■ WHAT YOU HAVE TO DO: For this exercise, return only the lines in the records below from the one holding "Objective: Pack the" through the one holding "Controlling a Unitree", including both, exactly as they appear and without pictures.

■ EXTRACTED RECORDS:
++++++++
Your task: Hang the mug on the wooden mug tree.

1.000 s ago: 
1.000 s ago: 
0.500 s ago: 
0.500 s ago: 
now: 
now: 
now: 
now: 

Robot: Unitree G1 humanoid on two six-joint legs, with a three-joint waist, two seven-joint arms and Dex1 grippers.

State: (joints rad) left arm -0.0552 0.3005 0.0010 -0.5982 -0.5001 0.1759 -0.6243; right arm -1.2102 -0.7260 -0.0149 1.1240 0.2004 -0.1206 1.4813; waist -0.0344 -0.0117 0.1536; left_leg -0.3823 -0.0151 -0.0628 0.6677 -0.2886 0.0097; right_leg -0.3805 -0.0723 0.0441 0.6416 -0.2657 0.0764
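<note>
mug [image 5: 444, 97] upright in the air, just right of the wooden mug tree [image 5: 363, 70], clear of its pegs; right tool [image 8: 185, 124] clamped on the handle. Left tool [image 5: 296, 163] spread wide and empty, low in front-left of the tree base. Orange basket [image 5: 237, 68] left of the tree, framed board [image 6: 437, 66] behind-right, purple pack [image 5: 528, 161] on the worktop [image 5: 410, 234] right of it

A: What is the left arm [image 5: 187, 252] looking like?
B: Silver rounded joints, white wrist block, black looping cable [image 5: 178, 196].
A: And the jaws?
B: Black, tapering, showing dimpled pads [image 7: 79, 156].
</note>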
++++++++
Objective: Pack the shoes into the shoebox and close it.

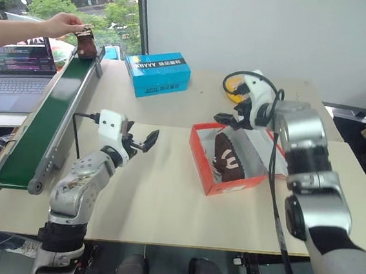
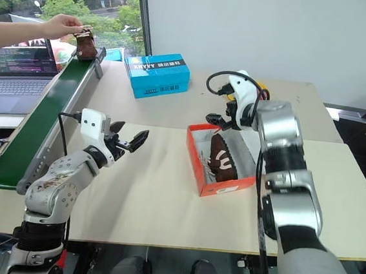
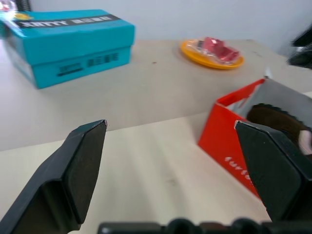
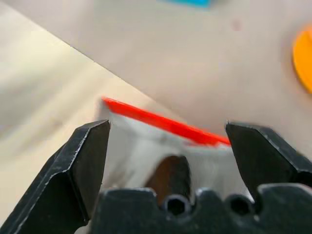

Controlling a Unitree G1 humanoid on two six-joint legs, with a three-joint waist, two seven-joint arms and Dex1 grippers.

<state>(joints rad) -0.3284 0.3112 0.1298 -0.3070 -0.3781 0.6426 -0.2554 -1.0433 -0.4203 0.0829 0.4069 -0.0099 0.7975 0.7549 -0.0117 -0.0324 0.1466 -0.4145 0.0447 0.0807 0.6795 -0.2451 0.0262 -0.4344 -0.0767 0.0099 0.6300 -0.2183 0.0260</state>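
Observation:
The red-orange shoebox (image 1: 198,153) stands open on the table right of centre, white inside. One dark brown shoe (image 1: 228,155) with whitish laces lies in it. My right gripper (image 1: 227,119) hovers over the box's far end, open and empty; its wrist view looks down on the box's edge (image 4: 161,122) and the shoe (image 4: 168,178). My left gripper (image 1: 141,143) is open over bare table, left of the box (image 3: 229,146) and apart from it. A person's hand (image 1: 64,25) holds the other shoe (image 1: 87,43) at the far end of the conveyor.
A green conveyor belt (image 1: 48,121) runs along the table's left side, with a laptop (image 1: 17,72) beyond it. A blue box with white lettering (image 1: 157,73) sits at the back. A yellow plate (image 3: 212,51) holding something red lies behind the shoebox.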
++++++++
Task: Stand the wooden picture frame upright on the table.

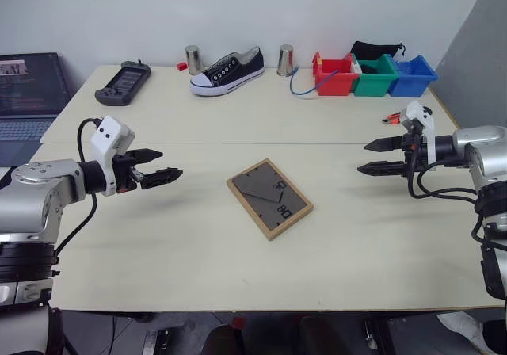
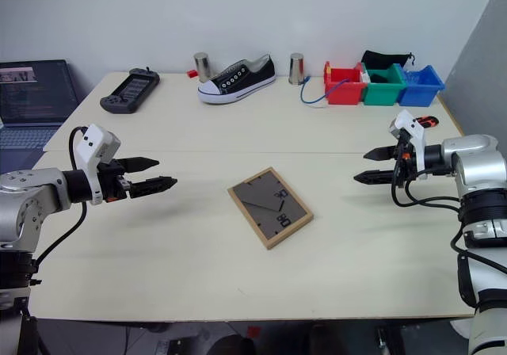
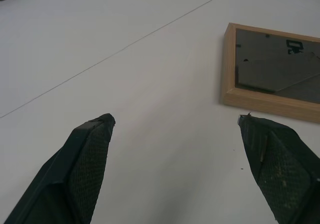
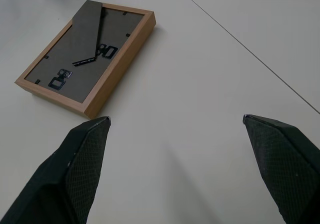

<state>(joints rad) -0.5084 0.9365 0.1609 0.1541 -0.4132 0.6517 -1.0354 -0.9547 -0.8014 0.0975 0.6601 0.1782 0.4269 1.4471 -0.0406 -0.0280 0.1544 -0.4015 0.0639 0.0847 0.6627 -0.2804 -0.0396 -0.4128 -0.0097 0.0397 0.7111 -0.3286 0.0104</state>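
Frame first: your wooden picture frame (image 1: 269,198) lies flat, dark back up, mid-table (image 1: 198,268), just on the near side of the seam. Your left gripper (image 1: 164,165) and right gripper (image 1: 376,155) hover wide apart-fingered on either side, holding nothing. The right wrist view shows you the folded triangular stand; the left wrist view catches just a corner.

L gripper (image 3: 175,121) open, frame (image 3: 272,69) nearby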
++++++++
■ WRITTEN ANSWER:
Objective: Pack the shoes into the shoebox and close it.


Controlling a Unitree G1 humanoid on two six-joint legs, with a three-joint waist, two seven-joint arms and Dex1 grippers.

The exercise calls for nothing more than this answer.